# SI branch injections



## colsonccsp@yahoo.com (Oct 9, 2012)

My provider performs an SI innervation block and I am not sure how to code it.  He says 64493-5 is not appropriate as it is not a facet.  He also says it is not a 27096 because he is not going into the joint itself but injecting the nerves that innervate the joint.  I am coming up with an unlisted code but since that pays very poorly.  I am inclined toward 64450-X2 in this case, s1-s2, s2-s3.  

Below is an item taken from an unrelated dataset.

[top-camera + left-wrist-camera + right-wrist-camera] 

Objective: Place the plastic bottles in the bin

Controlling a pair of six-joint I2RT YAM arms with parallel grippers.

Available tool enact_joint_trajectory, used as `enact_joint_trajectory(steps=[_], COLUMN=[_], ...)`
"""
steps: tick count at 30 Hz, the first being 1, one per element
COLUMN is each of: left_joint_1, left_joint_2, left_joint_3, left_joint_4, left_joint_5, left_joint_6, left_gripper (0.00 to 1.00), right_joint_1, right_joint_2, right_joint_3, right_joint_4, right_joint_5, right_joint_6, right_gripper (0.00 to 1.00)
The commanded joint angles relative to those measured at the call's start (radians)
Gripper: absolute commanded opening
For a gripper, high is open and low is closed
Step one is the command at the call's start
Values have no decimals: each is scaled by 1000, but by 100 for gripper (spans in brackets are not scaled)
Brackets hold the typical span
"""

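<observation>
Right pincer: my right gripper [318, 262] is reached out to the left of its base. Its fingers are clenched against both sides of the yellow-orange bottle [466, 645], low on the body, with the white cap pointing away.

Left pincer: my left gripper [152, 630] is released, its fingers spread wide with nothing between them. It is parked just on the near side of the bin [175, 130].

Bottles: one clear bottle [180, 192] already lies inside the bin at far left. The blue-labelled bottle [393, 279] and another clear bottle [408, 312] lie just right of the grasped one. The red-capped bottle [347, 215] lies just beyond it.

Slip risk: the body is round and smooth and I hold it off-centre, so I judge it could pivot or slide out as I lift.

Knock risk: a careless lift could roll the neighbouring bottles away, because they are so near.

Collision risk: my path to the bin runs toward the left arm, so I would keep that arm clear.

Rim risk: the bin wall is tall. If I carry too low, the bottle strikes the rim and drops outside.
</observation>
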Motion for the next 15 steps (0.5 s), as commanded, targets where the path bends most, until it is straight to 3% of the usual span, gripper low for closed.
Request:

I am hoping you wise coders out there can offer me some help.  

Documentation below: 

Sacroiliac joint block of the sacroiliac innervation S1, S2, and S3 branches.
Sacroiliac joint innervation was approached in mediolateral  projections and with tilt of the fluoroscopy unit caudal cephalad.  Then, 1% lidocaine was injected in the skin.  A 22 gauge spinal needle was inserted at the S1, S2, S3 innervation of the sacroiliac joint and branches of the innervated joint subsequently.  Negative aspiration was noted.  Contrast study was performed.  No intrathecal or intravascular spread was noted.  Subsequently, the block was performed using 0.2% Naropin mixed with 4mg/cc of Kenalog for a total of .5 cc at each location.  The patient tolerated etc . ..


----------



## Walker22 (Oct 10, 2012)

I agree with your provider on both points. You might try looking at 64483 & 64484, but I think 64450 might be the best code.


----------



## marvelh (Oct 10, 2012)

Actually the coding would be 64550 x 3 as the physician is blocking three separate nerve branches.  The coding for 64450 is not like the coding for facet joint injections.  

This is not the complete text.